Exercise: Print the full listing exactly.

----

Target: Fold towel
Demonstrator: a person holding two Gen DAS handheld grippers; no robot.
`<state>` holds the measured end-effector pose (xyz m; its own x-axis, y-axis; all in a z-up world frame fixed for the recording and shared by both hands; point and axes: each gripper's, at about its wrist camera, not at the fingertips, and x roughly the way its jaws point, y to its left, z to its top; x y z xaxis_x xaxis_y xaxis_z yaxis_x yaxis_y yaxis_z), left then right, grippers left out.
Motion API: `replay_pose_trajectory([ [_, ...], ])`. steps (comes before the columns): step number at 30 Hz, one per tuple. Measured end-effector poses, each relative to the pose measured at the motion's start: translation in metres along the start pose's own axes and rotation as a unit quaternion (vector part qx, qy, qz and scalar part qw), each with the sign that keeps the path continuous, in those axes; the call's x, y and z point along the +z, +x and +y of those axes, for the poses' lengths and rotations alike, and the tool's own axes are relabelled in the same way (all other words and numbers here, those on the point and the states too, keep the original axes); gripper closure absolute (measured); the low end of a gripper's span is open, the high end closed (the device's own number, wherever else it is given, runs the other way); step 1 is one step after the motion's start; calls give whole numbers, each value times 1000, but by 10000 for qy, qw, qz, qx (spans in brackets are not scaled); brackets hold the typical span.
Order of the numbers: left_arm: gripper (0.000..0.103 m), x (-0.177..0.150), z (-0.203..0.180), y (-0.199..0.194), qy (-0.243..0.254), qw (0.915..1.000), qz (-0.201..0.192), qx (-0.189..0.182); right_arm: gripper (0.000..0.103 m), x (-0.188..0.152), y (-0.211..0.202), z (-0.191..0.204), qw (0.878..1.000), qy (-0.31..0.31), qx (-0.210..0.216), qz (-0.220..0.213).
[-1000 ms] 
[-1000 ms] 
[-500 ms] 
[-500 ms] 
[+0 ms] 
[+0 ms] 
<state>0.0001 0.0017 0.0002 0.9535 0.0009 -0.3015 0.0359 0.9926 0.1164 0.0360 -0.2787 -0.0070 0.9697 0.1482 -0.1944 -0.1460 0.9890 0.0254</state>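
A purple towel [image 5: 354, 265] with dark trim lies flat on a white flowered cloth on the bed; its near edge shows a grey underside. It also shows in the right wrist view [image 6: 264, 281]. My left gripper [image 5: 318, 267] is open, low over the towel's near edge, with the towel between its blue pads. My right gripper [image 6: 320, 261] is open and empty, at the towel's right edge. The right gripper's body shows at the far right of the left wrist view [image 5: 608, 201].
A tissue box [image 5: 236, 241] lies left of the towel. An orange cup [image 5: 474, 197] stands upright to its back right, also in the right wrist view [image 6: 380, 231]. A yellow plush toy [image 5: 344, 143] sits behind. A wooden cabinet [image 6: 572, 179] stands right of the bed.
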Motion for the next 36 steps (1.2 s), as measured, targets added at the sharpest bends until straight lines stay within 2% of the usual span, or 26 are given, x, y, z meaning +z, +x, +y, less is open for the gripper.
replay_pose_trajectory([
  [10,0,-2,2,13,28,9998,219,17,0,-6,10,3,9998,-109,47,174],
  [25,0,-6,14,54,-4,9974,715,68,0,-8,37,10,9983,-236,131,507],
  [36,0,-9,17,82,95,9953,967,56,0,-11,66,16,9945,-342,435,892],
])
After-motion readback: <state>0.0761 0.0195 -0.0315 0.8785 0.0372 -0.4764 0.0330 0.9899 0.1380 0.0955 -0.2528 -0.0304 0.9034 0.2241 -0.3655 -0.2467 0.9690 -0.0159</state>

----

Reply:
Target: Fold towel
Demonstrator: a person holding two Gen DAS handheld grippers; no robot.
`<state>` holds the measured end-effector pose (xyz m; its own x-axis, y-axis; all in a z-up world frame fixed for the recording and shared by both hands; point and axes: each gripper's, at about its wrist camera, not at the fingertips, and x roughly the way its jaws point, y to its left, z to its top; x y z xaxis_x xaxis_y xaxis_z yaxis_x yaxis_y yaxis_z), left then right, grippers left out.
Motion API: `replay_pose_trajectory([ [_, ...], ])`. steps (comes before the columns): step number at 30 Hz, one per tuple. Measured end-effector poses, each relative to the pose measured at the motion's start: translation in metres along the start pose's own axes and rotation as a unit quaternion (vector part qx, qy, qz and scalar part qw), each with the sign that keeps the path continuous, in those axes; the call's x, y and z point along the +z, +x and +y of those axes, for the poses' lengths and rotations alike, and the tool's own axes are relabelled in the same way (all other words and numbers here, those on the point and the states too, keep the original axes); gripper closure absolute (measured); the low end of a gripper's span is open, the high end closed (the device's own number, wherever else it is given, runs the other way); step 1 is one step after the motion's start; calls give whole numbers, each value times 1000, but by 10000 for qy, qw, qz, qx (spans in brackets are not scaled); brackets hold the typical span.
Order of the numbers: left_arm: gripper (0.000..0.103 m), x (-0.177..0.150), z (-0.203..0.180), y (-0.199..0.194), qy (-0.243..0.254), qw (0.915..1.000), qz (-0.201..0.192), qx (-0.189..0.182); right_arm: gripper (0.000..0.103 m), x (-0.188..0.152), y (-0.211..0.202), z (-0.191..0.204), qw (0.878..1.000), qy (-0.31..0.31), qx (-0.210..0.216), qz (-0.220..0.213).
[-1000 ms] 
[-1000 ms] 
[-500 ms] 
[-500 ms] 
[+0 ms] 
[+0 ms] 
<state>0.0001 0.0017 0.0002 0.9535 0.0009 -0.3015 0.0359 0.9926 0.1164 0.0360 -0.2787 -0.0070 0.9697 0.1482 -0.1944 -0.1460 0.9890 0.0254</state>
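A purple towel [image 5: 354, 265] with dark trim lies flat on a white flowered cloth on the bed; its near edge shows a grey underside. It also shows in the right wrist view [image 6: 264, 281]. My left gripper [image 5: 318, 267] is open, low over the towel's near edge, with the towel between its blue pads. My right gripper [image 6: 320, 261] is open and empty, at the towel's right edge. The right gripper's body shows at the far right of the left wrist view [image 5: 608, 201].
A tissue box [image 5: 236, 241] lies left of the towel. An orange cup [image 5: 474, 197] stands upright to its back right, also in the right wrist view [image 6: 380, 231]. A yellow plush toy [image 5: 344, 143] sits behind. A wooden cabinet [image 6: 572, 179] stands right of the bed.
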Motion for the next 36 steps (1.2 s), as measured, targets added at the sharpest bends until straight lines stay within 2% of the usual span, or 26 are given, x, y, z meaning +z, +x, +y, less is open for the gripper.
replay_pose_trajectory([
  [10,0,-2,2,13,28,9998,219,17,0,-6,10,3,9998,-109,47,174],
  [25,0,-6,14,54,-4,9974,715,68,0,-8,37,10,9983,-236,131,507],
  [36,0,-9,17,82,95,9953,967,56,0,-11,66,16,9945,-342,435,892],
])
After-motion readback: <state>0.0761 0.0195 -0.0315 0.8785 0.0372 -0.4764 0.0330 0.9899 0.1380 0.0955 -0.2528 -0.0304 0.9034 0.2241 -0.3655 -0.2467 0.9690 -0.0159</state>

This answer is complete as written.